At last EDDC are holding their first virtual meeting of the all important Development Management Committee (DMC) via Zoom on Monday. Owl welcomes this re-opening of democratic scrutiny. The controversial Daisymount application is on the agenda (item 11). There are a number of site images on the honiton nub site below.
The virtual DMC will have public participation and the details can be found here:
Full committee paper here with the detailed report on Daisymount page 156 :
Daniel Clark – Local Democracy Reporter honiton.nub.news
Plans for a new drive-thru McDonalds as part of a massive new service station right next to the A30 are once again set for approval – despite planning officers slamming the proposed design.
The fast food giant hopes to open as part of a scheme that would also see a roadside service and petrol station built for the site at Straightway Head Junction, next to the Daisymount roundabout, just outside Ottery St Mary.
The scheme includes:
- A petrol filling station with five pumps
- A forecourt shop/sales building measuring 500 sqm located in the centre of the site comprising a sales area, a hot food and coffee outlet.
- A total of 103 car parking spaces, including 81 light vehicle spaces, • 4 disabled spaces, 10 motorcycle spaces, 8 HGV/coach spaces and two electric vehicle charging points
- A two-storey building with accompanying drive-thru and associated outdoor play area.
The applicant has stated that McDonalds is the intended operator
Councillors back in December 2019 agreed to defer a decision until a future meeting over concerns they had about the proposed design of the scheme and to allow for CGI images to be produced.
Such images have since been submitted, but East Devon District Council’s Landscape Architect has said ‘they are very disappointing and misleading’.
The report to next Monday’s development management committee meeting, which is to be held by Zoom and will be the first virtual meeting that East Devon has conducted, added: “It is disappointing that the montages produced are not of a form or accuracy which can support officers in determining the impact that the proposal will have.
“Officers cannot be sure that the CGI’s are 100 per cent accurate and as such do not recommend that Members given them full weight when determining the application.”
Planning permission for a much larger service station that also included a hotel had previously been granted and implemented due to the construction of the vehicular access to the site, planning officers said, saying that the principle of a service station in the area has already been agreed.
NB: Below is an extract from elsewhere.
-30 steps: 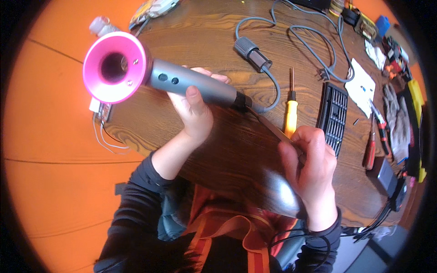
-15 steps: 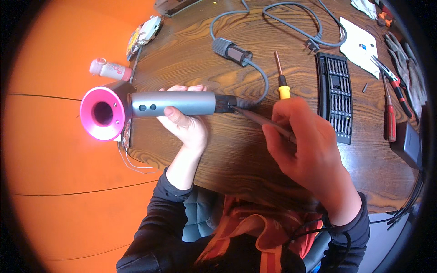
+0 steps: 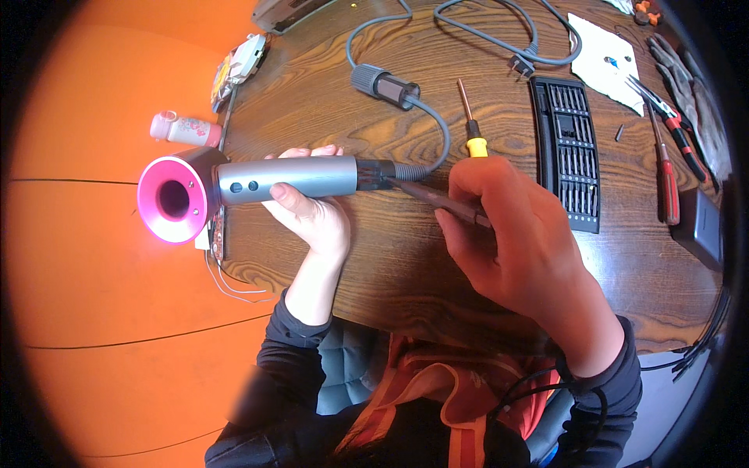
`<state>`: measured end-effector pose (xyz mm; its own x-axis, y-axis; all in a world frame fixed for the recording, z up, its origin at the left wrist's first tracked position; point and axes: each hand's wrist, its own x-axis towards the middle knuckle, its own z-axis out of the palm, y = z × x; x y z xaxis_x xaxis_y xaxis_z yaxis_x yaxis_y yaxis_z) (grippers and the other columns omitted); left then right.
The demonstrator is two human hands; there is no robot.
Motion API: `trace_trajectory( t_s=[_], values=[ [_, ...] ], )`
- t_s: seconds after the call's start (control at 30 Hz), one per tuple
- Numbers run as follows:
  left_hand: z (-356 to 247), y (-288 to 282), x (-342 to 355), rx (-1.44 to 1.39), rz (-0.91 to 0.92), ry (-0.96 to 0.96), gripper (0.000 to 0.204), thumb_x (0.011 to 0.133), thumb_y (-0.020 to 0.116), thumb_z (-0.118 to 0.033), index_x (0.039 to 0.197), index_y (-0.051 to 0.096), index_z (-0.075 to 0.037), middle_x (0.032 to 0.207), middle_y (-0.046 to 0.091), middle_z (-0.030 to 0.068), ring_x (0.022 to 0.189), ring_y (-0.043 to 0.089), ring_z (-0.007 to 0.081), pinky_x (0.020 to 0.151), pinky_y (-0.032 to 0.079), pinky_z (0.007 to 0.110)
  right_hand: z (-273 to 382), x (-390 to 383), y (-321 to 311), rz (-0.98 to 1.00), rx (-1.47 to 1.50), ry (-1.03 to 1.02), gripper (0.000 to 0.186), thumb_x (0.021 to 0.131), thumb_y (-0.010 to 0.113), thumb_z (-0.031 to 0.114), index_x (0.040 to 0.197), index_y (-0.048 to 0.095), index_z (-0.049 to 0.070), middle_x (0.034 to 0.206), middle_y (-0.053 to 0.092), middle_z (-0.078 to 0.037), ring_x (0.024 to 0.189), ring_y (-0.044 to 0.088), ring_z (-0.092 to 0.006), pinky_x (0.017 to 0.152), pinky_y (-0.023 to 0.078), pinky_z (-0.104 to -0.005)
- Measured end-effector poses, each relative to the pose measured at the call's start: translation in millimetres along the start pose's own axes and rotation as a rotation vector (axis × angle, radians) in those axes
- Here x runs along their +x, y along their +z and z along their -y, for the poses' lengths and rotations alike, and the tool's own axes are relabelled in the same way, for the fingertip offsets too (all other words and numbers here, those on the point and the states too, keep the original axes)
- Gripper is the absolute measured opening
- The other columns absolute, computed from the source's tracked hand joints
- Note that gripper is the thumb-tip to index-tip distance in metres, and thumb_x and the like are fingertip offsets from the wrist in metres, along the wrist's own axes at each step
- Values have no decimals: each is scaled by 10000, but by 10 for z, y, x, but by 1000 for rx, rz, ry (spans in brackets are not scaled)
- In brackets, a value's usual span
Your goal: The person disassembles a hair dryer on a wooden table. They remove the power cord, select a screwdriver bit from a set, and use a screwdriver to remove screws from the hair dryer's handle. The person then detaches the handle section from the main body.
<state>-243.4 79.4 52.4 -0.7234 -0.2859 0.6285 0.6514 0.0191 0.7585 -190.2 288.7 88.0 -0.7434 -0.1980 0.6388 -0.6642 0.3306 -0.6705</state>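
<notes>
My left hand (image 3: 316, 222) is wrapped around the grey handle of a hair dryer (image 3: 292, 178), its thumb near two small dark buttons. The pink ring-shaped head of the dryer points left, with the dark hole facing up at me. At the handle's right end is a dark, exposed section (image 3: 376, 175) where the grey cord (image 3: 445, 132) enters through a ribbed sleeve. Slim dark grey tweezers (image 3: 437, 200) are pinched in my right hand (image 3: 523, 234). Their tip meets the dark section beside the cord sleeve; whether it grips anything there is too small to tell.
Beyond my right hand lies a yellow-handled screwdriver (image 3: 474, 140), next to a black bit case (image 3: 568, 156). Farther right are red-handled pliers (image 3: 677, 136), a red screwdriver (image 3: 669, 187), grey gloves (image 3: 686, 93) and a dark box (image 3: 697, 226). A pink-and-white bottle (image 3: 185, 129) is at left.
The whole view has shifted slightly, so the tabletop items sit a little higher and farther left. Both hands keep their holds, and the tweezers' tip stays at the handle's end.
</notes>
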Motion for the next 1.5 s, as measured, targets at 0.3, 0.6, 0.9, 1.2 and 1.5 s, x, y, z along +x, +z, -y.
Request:
trace_trajectory(
  t_s=[0.3, 0.6, 0.9, 1.2, 1.5],
  values=[
    [1, -3, -2, 3, 9, 17, 563, 866, 425, -503, 1174, 245, -67, 960, 464, 128, 798, 582, 263, 736, 503, 444, -27, 31, 25, -68, 2, -109, 281, 723, 652, -36, 958, 502, -3, 832, 541, -128, 683, 550, -284, 598, 463, -319],
    [1, -12, 11, 5, 11, 3, 579, 852, 436, -524, 1155, 254, -65, 954, 465, 123, 796, 584, 263, 734, 505, 442, -29, -23, 105, -138, 249, -77, 347, 716, 616, -111, 1028, 493, -22, 1007, 562, -134, 820, 589, -195, 740, 504, -274],
    [-15, 13, -12, -15, -7, -30, 609, 843, 446, -530, 1172, 237, -62, 945, 467, 122, 798, 582, 268, 733, 503, 455, -175, -56, 220, -246, 278, -251, 340, 714, 618, -101, 1008, 492, 15, 993, 608, -177, 822, 605, -274, 712, 476, -331],
    [3, 8, -16, 4, -15, -65, 625, 846, 432, -537, 1184, 218, -58, 950, 464, 125, 820, 579, 276, 738, 500, 463, -128, -40, 111, -308, 132, -275, 266, 718, 627, -84, 958, 546, -6, 921, 622, -208, 799, 614, -270, 671, 486, -315],
    [12, 21, -33, 25, -17, -69, 545, 877, 388, -505, 1153, 235, -60, 959, 460, 128, 827, 580, 277, 732, 507, 458, -149, -34, 77, -284, 174, -342, 278, 696, 678, -56, 938, 548, -13, 902, 625, -204, 740, 620, -257, 620, 496, -285]
  ],
)
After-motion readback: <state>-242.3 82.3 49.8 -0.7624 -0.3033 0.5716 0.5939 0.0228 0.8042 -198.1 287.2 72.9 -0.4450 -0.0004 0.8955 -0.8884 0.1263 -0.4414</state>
As a result, the report says that planning officers are left in the same place they were in December, and again recommend that the proposal would be acceptable in terms of its visual impact on the landscape, albeit recognising that from close range the proposal will be highly visible, and thus are again recommending approval.
The report adds: “Notwithstanding the localised impact, it is considered that the proposed roadside services scheme has been sited, designed and landscaped to minimise its impact on the character and appearance of the wider landscape.
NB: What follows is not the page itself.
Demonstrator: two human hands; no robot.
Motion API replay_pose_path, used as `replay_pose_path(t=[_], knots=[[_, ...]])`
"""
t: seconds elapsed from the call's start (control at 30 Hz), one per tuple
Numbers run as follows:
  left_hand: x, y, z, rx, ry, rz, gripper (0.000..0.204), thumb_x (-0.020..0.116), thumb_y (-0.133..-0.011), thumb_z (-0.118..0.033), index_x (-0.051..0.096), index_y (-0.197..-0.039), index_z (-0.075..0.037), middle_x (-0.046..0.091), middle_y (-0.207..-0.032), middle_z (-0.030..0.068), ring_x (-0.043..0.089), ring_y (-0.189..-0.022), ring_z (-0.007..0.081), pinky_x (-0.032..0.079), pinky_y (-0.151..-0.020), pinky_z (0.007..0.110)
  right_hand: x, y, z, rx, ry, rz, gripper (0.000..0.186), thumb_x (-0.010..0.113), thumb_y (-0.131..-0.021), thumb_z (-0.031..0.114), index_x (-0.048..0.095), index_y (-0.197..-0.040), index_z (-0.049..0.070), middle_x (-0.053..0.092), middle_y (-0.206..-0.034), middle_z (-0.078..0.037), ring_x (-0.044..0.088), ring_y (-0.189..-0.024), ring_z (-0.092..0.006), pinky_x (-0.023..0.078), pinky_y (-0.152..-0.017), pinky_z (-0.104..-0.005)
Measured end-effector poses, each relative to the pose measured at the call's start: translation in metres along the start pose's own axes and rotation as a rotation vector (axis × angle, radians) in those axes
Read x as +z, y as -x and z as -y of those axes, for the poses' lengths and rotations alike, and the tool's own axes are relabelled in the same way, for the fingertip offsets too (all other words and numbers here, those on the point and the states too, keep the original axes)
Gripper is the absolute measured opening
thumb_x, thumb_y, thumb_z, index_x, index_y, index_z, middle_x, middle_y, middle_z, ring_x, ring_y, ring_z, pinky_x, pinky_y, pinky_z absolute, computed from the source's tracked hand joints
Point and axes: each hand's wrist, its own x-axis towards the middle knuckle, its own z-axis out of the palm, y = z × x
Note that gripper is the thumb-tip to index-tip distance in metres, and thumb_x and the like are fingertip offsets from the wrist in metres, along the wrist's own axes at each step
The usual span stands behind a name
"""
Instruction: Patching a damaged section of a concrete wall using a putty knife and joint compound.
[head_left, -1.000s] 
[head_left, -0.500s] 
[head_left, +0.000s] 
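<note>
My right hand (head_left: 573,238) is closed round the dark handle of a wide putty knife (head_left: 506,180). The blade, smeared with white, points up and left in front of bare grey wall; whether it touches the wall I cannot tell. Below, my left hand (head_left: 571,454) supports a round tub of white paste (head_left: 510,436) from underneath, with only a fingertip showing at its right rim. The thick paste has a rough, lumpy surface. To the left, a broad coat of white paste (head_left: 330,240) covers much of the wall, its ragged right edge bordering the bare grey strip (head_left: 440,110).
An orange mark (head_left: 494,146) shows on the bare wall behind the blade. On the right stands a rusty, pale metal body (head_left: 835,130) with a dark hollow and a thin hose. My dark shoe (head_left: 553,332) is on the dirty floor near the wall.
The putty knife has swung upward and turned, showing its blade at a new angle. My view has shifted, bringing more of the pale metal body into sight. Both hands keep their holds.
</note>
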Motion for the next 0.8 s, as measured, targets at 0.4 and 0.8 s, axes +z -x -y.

“In addition, the proposal would meet an established need and perform an important road safety function by providing opportunities for the travelling public to stop and take a break by closing the existing gap in the provision of roadside facilities along this section of the A30.
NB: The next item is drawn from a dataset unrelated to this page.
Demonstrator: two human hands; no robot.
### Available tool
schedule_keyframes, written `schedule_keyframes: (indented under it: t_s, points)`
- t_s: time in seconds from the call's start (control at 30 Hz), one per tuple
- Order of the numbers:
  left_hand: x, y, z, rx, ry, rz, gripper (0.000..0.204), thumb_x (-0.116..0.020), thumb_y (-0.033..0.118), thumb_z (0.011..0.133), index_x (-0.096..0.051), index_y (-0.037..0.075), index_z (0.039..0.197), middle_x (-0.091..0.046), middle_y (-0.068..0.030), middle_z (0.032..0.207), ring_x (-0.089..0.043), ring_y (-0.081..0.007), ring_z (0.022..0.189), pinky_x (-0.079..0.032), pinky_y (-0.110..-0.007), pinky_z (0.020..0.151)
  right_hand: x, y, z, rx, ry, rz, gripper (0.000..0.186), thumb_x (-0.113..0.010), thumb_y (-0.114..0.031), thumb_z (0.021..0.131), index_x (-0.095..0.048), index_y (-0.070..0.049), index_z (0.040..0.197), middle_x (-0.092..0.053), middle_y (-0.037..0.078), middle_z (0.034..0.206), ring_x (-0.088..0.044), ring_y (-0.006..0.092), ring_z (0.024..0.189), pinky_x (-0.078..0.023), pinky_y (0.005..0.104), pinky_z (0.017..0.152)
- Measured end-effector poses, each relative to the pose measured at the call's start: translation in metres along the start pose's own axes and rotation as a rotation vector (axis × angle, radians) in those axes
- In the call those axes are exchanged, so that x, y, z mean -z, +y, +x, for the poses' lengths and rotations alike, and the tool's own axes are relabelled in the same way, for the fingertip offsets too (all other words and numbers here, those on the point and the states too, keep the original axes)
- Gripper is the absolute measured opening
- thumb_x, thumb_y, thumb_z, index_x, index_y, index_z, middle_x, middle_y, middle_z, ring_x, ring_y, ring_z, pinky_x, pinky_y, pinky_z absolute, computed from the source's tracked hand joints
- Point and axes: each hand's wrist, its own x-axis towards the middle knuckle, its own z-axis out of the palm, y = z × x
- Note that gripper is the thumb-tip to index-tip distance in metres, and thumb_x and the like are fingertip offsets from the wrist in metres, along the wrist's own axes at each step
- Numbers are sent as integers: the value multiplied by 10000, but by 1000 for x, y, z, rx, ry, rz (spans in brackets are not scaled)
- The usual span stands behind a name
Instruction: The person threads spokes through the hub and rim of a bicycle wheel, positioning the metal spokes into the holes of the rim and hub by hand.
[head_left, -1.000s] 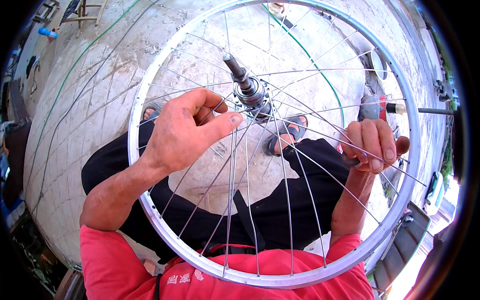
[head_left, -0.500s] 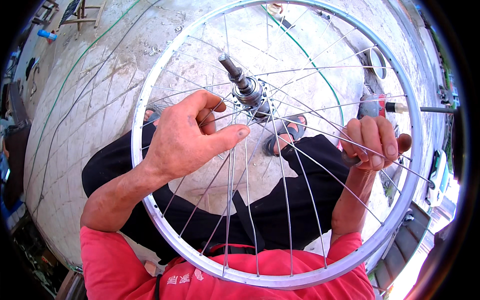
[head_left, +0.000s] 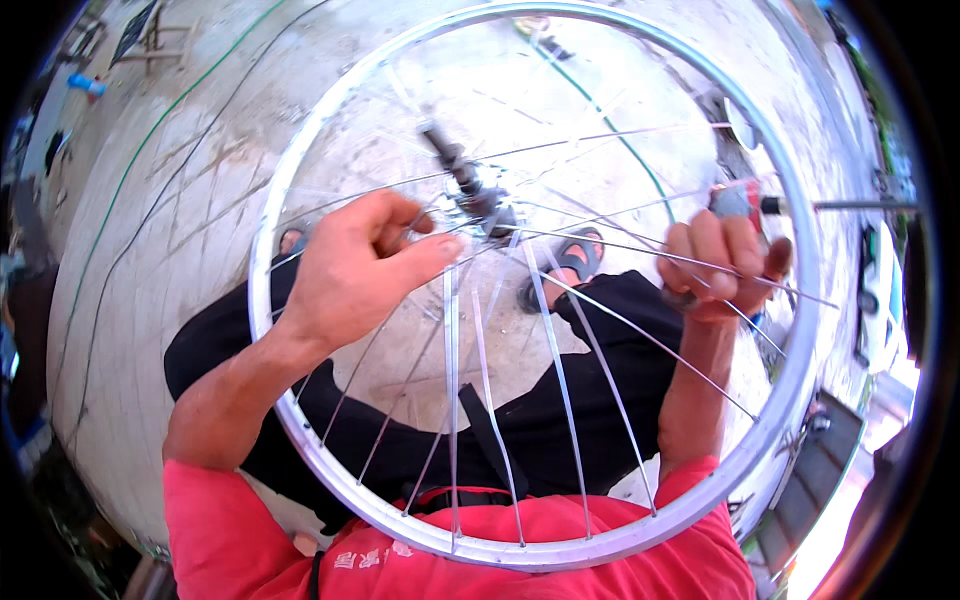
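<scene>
A silver bicycle wheel rim (head_left: 262,215) leans in front of my torso, its lower edge against the red shirt. Spokes run to a hub (head_left: 490,212) with a dark axle (head_left: 450,160) sticking up; both are blurred. Beside the hub, my left hand (head_left: 355,265) has its fingers curled around a spoke at the left, thumb stretched along it. My right hand (head_left: 715,265) is closed near the right side of the rim. A long spoke (head_left: 620,245) passes through its grip, and its outer end crosses over the rim without visibly being fastened there.
My legs in black trousers (head_left: 620,350) and a sandalled foot (head_left: 575,260) show behind the wheel. A green hose (head_left: 150,150) crosses the concrete floor. At the right are a red and grey container (head_left: 735,200) and a dark rod (head_left: 850,205). A wooden stand (head_left: 155,45) is far left.
The wheel has shifted slightly left, its hub end blurred by motion. Both hands have moved left with it, keeping much the same grip.
</scene>
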Motion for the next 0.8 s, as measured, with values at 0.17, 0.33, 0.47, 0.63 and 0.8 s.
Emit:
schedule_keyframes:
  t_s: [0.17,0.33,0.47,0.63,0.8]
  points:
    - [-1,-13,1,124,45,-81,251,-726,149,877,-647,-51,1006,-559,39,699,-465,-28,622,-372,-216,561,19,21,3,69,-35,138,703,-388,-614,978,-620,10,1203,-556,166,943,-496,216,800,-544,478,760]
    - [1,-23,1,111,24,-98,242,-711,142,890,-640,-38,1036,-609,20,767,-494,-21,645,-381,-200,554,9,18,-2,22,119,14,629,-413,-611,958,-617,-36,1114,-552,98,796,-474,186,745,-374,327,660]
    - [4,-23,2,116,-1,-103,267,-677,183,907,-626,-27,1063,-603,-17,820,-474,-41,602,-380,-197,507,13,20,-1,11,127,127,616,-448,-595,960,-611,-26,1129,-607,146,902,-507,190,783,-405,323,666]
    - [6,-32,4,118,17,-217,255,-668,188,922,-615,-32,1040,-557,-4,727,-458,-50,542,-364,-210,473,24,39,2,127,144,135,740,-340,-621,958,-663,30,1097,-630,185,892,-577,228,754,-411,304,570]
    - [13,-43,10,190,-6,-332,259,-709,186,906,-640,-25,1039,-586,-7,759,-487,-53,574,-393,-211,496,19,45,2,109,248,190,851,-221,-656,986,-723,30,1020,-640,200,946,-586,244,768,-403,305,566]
“The benefit from the additional roadside service facility and associated road safety function, when weighed alongside other benefits such as job creation during construction, longer term employment opportunities within the petrol filling station, shop and the drive-thru building, and the contribution to the local economy that would be derived from this scheme, are considered to be significant social and economic benefits that outweigh the limited and localised visual impact and landscape harm.”
But local councillors are in opposition to the scheme and have said that their preliminary view is that it should be refused.
Cllr Kathy McLauchlan, who represents the Whimple ward, said: “The CGI images that were requested by the Development Management Committee are misleading and not representative of how the service station would appear on the landscape.
“I am still of the opinion that the plans as they stand would cause significant harm to the countryside and I have driven the length of the A30 from Ilminster to Daisymount and still feel that this service station is neither desired nor required at this point on the A30.”
Cllr Vicky Johns, who represents the Ottery St Mary ward added: “I also have concerns that the shop is quite large and not a farm shop, as I believe it should be within the policy on retail within the open countryside.”
Cllr Jess Bailey, who represents the West Hill and Aylesbeare ward, said: “It is a highly sensitive and prominent site and I believe that the very urbanising appearance of the two storey McDonalds and service station will be severely detrimental.
“The retail element is likely to cause significant harm to existing retailers in surrounding towns and villages and approval of this application would directly contradict the climate change emergency declared by EDDC.”
The application will be discussed by councillors on Monday morning with officers recommending approval.
When the committee debating the scheme in December, votes for approval and a site visit were lost, while councillors struggled to put forward a reason for refusal, before deferring to allow CGI images to be produced.